Source material:
------------------------

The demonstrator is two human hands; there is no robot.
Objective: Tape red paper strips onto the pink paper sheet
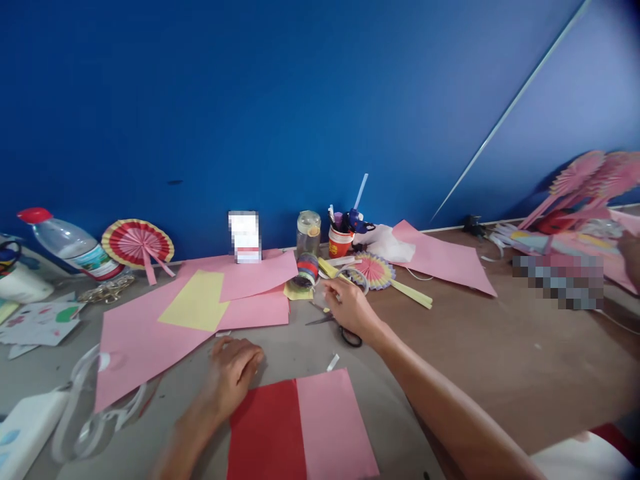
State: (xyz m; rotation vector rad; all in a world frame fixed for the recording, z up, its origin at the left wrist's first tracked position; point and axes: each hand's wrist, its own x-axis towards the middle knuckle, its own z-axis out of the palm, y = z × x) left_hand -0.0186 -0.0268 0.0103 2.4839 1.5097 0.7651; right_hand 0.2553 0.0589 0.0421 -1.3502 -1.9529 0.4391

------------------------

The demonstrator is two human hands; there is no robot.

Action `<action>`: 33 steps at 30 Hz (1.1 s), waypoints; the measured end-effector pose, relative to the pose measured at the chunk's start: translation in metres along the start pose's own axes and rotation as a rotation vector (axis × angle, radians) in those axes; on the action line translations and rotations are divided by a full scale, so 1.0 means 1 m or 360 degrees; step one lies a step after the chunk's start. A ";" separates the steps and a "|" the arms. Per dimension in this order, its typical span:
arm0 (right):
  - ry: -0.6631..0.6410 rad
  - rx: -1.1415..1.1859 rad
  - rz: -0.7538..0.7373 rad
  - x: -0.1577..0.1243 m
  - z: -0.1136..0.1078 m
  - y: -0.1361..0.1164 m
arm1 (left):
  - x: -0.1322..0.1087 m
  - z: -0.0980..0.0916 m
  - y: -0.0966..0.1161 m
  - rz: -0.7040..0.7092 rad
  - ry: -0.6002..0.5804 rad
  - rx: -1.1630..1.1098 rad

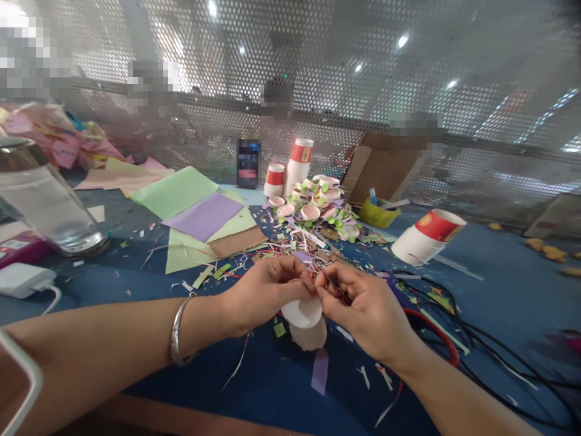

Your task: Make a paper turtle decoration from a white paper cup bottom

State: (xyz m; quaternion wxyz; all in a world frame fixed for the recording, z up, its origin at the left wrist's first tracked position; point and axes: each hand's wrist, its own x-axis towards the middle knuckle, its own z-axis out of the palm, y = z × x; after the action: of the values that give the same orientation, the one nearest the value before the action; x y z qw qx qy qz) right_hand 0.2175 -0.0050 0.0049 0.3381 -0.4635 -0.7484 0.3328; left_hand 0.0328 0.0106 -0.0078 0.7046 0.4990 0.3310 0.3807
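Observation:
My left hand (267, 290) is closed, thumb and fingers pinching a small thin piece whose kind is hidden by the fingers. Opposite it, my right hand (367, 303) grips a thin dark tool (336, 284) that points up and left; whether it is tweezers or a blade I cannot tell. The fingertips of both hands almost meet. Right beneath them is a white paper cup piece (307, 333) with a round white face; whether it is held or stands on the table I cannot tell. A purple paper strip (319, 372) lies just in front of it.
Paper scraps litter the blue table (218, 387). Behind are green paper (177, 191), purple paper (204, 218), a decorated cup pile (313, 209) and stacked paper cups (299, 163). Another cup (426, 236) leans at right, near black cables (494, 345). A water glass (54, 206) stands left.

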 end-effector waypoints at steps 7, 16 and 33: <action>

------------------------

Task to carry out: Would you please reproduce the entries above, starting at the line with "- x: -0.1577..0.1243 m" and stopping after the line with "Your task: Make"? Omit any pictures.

Result of this exercise:
  - x: -0.1577..0.1243 m
  - z: -0.1136..0.1078 m
  - y: -0.1361..0.1164 m
arm1 (left):
  - x: -0.1322..0.1087 m
  - z: -0.0980..0.0916 m
  - y: -0.0966..0.1161 m
  - rz: -0.7040..0.7092 rad
  - ry: -0.6002..0.5804 rad
  - rx: -1.1630..1.1098 rad


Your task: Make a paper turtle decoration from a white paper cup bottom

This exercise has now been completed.